Many veterinary practices do a little or even a lot of lab work in-house these days. You don’t have to have a full-on veterinary diagnostic laboratory to recognize and follow safe working practices in your in-clinic lab.

The Centers for Disease Control and Prevention have release Guidelines for Safe Work Practices in Human and Animal Medical Diagnostic Laboratories that includes a lengthy section on veterinary diagnostic laboratory safety (section 12), many of the concepts which could be adapted to your practice’s laboratory services.  

Though a lot of the information is at the veterinary diagnostic level, there are some practical guidelines for veterinary practice personnel who are handling animal samples. The guidelines state that in the laboratory, the routes of exposure of potentially infectious disease are limited and include inhalation of fine-droplet infectious aerosols by the airborne route, direct contact on skin or mucous membranes or ingestion of large-droplet infectious material, or percutaneous transmission by needles or other sharps. The National Research Council Committee on Hazardous Biological Substances in the Laboratory in 1989 recommended seven basic prudent biosafety practices to avoid exposure to infectious agents via the most common routes of laboratory infection.

Some of these include:

Hand washing – Hand washing is the most important procedure to reduce the duration of exposure to an infectious agent and prevent dissemination of the infectious agent. Hand contamination occurs during manipulation of specimens and contact with work surfaces, telephones and equipment.
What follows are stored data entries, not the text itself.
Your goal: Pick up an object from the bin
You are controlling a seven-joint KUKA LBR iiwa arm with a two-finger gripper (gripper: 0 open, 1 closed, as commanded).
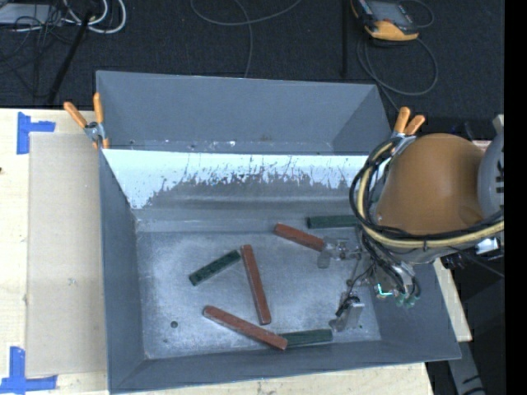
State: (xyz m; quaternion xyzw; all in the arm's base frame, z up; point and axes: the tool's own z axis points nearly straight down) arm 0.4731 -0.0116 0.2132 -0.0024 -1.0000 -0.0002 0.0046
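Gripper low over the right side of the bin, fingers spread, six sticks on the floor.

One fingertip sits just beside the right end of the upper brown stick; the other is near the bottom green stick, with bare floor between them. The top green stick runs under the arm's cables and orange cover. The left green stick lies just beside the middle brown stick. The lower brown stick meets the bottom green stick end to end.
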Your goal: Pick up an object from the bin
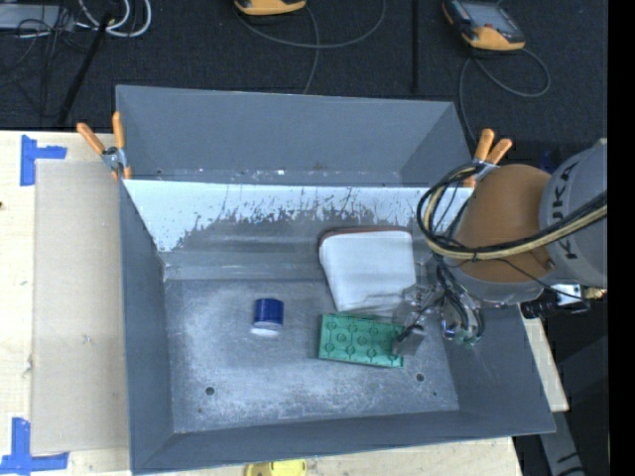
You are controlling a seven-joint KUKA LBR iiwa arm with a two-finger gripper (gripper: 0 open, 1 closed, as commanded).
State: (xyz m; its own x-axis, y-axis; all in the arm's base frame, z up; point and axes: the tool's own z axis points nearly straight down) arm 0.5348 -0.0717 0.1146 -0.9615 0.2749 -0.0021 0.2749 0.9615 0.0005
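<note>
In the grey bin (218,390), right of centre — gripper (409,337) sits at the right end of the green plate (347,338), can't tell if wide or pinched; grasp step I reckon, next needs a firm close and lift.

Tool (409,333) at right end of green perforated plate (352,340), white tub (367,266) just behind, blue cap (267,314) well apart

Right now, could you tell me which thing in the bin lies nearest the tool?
The flat green plate: the tool is at its right end; the blue cap lies apart.
</note>
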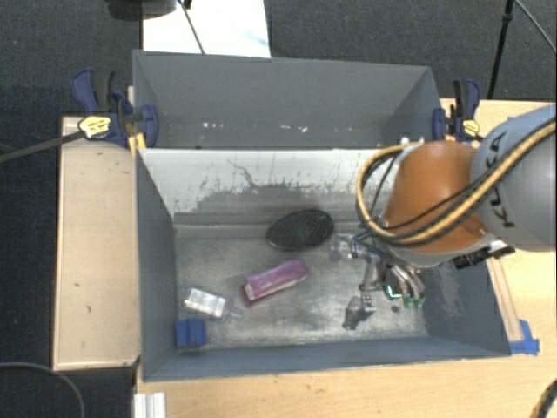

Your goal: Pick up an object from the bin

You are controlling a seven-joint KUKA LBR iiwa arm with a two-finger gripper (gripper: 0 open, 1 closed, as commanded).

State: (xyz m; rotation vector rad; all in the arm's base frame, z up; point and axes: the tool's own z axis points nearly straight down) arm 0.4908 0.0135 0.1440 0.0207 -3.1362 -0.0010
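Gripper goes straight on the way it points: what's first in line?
Probably bare bin floor: nothing seems to lie under the gripper. Nearest things, the purple block and black oval disc, lie apart, further left in view. Depth unclear.

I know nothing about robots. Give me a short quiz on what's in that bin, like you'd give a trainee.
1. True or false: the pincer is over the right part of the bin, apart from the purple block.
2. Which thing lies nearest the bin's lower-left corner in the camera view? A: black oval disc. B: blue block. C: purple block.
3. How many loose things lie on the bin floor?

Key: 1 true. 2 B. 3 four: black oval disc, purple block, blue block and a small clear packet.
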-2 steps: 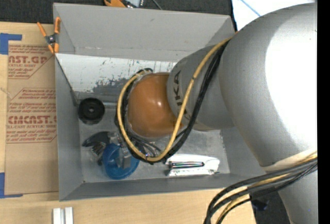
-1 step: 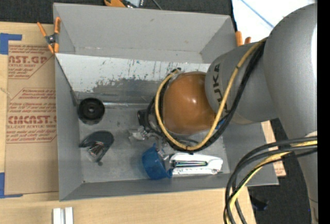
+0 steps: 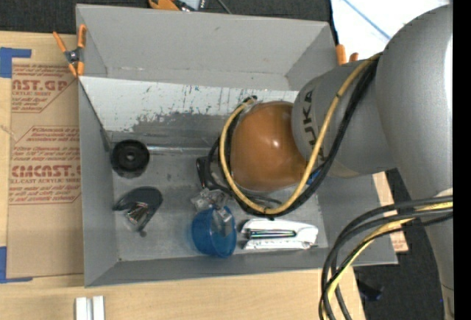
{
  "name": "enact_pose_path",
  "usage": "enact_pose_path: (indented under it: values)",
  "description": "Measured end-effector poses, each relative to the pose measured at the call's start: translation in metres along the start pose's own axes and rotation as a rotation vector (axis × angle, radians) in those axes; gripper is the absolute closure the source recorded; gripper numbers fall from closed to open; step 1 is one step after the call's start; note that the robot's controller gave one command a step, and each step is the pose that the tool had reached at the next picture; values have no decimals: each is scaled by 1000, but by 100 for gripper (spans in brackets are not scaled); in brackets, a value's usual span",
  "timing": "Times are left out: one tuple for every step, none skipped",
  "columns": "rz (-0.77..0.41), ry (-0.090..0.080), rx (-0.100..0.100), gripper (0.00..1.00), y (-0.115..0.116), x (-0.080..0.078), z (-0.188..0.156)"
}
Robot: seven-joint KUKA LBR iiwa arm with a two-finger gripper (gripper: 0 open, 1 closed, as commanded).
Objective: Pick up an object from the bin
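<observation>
Hovering over the blue cup near the bin's front, the end effector, grip impossible to tell, likely needs a descent next.

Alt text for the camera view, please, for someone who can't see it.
The gripper is low in the grey bin, over a blue cup near its lower wall. A white packet lies right of the cup; a black disc and dark keys lie to the left.
</observation>
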State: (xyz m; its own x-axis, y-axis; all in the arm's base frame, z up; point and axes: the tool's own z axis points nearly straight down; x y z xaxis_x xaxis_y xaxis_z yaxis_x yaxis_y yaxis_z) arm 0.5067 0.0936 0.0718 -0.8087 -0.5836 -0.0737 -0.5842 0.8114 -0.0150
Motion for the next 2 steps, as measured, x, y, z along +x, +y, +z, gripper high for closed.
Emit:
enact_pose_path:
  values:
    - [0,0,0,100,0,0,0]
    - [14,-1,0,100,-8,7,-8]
Personal protective equipment – These can include gloves, fully closable long-sleeved coats or gowns and face and eye protection. The guidelines also suggest that open-toe shoes are not to be worn in the laboratory to prevent accidental spillage on bare skin, and protective clothing should not be worn outside the laboratory or taken home for cleaning or laundering.

Staff training – Biosafety training and education of workers about potential hazards and safe work practices are essential to creating a safe work environment.

The Guidelines also contains recommendations for emergency procedures that can be adapted to a practice, and tables of hazards, pathogens and more.

No matter at what level of laboratory services you might provide your clients, it’s always wise to keep an eye out for the safety of those employees who are working in your practice’s lab.